WHAT THIS TASK INVOLVES :: Look in the material below for the line holding "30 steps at". Set it down exactly, with each later line up to and including the line holding "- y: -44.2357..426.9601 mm".

SOURCE DATA ::
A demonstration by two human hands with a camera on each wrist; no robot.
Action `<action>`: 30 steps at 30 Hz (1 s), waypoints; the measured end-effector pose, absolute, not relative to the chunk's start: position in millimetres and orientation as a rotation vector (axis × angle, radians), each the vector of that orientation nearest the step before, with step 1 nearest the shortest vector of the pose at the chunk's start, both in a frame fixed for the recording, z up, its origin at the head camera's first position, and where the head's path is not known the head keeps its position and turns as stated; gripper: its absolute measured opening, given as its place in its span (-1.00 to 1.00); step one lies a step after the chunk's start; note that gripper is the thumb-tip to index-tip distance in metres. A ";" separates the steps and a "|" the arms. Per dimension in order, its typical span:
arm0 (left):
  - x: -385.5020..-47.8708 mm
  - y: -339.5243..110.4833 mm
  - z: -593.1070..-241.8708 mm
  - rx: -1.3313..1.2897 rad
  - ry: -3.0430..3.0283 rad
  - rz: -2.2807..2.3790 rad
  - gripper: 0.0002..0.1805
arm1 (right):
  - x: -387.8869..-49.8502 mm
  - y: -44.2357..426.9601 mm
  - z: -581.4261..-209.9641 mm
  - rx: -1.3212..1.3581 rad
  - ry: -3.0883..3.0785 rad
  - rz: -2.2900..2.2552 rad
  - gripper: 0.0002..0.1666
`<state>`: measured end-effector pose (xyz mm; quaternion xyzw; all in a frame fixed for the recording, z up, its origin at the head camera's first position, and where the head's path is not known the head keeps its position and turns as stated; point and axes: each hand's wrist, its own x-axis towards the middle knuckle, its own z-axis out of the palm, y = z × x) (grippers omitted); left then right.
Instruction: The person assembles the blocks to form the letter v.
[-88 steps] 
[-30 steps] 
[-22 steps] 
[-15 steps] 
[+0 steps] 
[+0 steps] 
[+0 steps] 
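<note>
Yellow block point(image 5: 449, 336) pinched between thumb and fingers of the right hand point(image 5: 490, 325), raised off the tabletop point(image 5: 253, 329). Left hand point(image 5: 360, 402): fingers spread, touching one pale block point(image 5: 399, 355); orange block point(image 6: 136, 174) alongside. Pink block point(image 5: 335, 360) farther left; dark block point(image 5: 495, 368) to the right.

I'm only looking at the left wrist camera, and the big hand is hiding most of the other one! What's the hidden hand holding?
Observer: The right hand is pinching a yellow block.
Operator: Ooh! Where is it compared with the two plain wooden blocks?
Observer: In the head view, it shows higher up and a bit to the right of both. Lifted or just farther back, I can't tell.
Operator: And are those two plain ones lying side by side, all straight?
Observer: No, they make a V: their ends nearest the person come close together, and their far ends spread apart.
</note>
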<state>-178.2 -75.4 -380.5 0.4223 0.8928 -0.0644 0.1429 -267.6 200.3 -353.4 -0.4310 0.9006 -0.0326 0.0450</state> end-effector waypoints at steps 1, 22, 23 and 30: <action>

TASK RESPONSE ::
Action `<action>`: 30 steps at 30 Hz (1 s), waypoints; the measured end-effector pose, absolute, not relative to the chunk's start: position in millimetres and orientation as a rotation vector (axis × angle, radians), each the vector of that orientation nearest the step before, with step 1 nearest the shortest vector of the pose at the chunk's start, both in a frame fixed for the recording, z up, its origin at the head camera's first position, and where the head's path is not known the head keeps its position and turns as stated; gripper: its absolute measured opening, given as its place in its span (-1.00 to 1.00); step one lies a step after the chunk's start; note that gripper is the thumb-tip to index-tip distance in metres. A ";" separates the steps and a "|" the arms. Per dimension in order, its typical span:
arm0 (left):
  - x: -385.5020..-47.8708 mm
  - y: -339.5243..110.4833 mm
  - z: -593.1070..-241.8708 mm
  - rx: -1.3313..1.2897 rad
  - ry: -3.0430..3.0283 rad
  - rz: -2.2807..2.3790 rad
  - gripper: 0.0002..0.1805
arm1 (right):
  - x: -387.8869..-49.8502 mm
  - y: -44.2357..426.9601 mm

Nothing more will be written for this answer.